§ Activity
The answer must restate the listing word for word, without its images.

§ Dataset excerpt
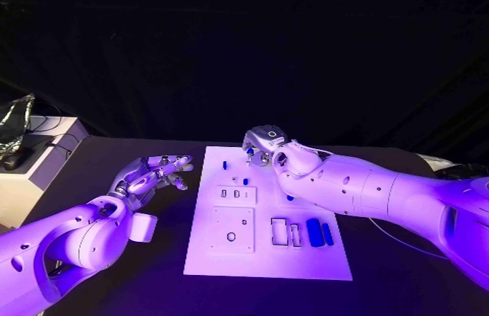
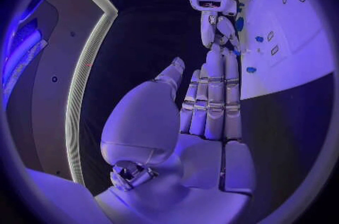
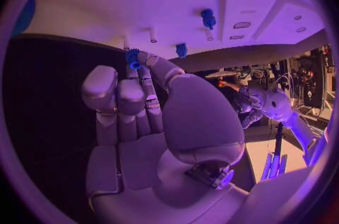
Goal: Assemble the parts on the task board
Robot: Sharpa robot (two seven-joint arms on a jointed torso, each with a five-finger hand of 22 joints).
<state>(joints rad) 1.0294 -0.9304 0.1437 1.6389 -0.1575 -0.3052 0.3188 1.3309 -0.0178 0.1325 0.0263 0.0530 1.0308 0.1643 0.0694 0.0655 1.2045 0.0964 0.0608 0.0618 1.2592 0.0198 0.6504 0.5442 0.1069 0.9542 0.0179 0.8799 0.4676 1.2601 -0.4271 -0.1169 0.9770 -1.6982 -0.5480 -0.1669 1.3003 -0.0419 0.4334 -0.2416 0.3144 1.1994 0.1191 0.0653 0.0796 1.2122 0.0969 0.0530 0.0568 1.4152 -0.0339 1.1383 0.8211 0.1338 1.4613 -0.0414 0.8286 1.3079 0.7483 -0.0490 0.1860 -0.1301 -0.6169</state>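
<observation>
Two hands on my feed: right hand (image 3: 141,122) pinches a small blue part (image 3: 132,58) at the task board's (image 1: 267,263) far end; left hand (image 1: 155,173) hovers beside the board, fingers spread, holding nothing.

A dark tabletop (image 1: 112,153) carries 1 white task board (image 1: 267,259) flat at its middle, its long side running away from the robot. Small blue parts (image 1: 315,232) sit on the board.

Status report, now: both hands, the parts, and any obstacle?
Left hand open, beside the task board. Right hand over the board's far end, pinching a small blue part. Two blue parts lie near the right edge. No obstacle seen.
</observation>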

§ Response to the task
Goal: Assemble the parts on the task board
Robot: Sharpa robot (two seven-joint arms on a jointed torso, each with a five-finger hand of 22 joints).
<state>(joints rad) 1.0294 -0.9304 0.1437 1.6389 -0.1575 -0.3052 0.3188 1.3309 -0.0178 0.1325 0.0263 0.0530 1.0308 0.1643 0.0694 0.0655 1.2045 0.0964 0.0608 0.0618 1.2592 0.0198 0.6504 0.5442 0.1069 0.9542 0.0179 0.8799 0.4676 1.2601 -0.4271 -0.1169 0.9770 -1.6982 -0.5480 -0.1669 1.3003 -0.0419 0.4334 -0.2416 0.3144 1.1994 0.1191 0.0653 0.0796 1.2122 0.0969 0.0530 0.0568 1.4152 -0.0339 1.1383 0.8211 0.1338 1.4613 -0.0414 0.8286 1.3079 0.7483 -0.0490 0.1860 -0.1301 -0.6169</state>
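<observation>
Two hands on my feed: right hand (image 3: 141,122) pinches a small blue part (image 3: 132,58) at the task board's (image 1: 267,263) far end; left hand (image 1: 155,173) hovers beside the board, fingers spread, holding nothing.

A dark tabletop (image 1: 112,153) carries 1 white task board (image 1: 267,259) flat at its middle, its long side running away from the robot. Small blue parts (image 1: 315,232) sit on the board.

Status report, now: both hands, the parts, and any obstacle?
Left hand open, beside the task board. Right hand over the board's far end, pinching a small blue part. Two blue parts lie near the right edge. No obstacle seen.
</observation>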

The complete answer has been presented.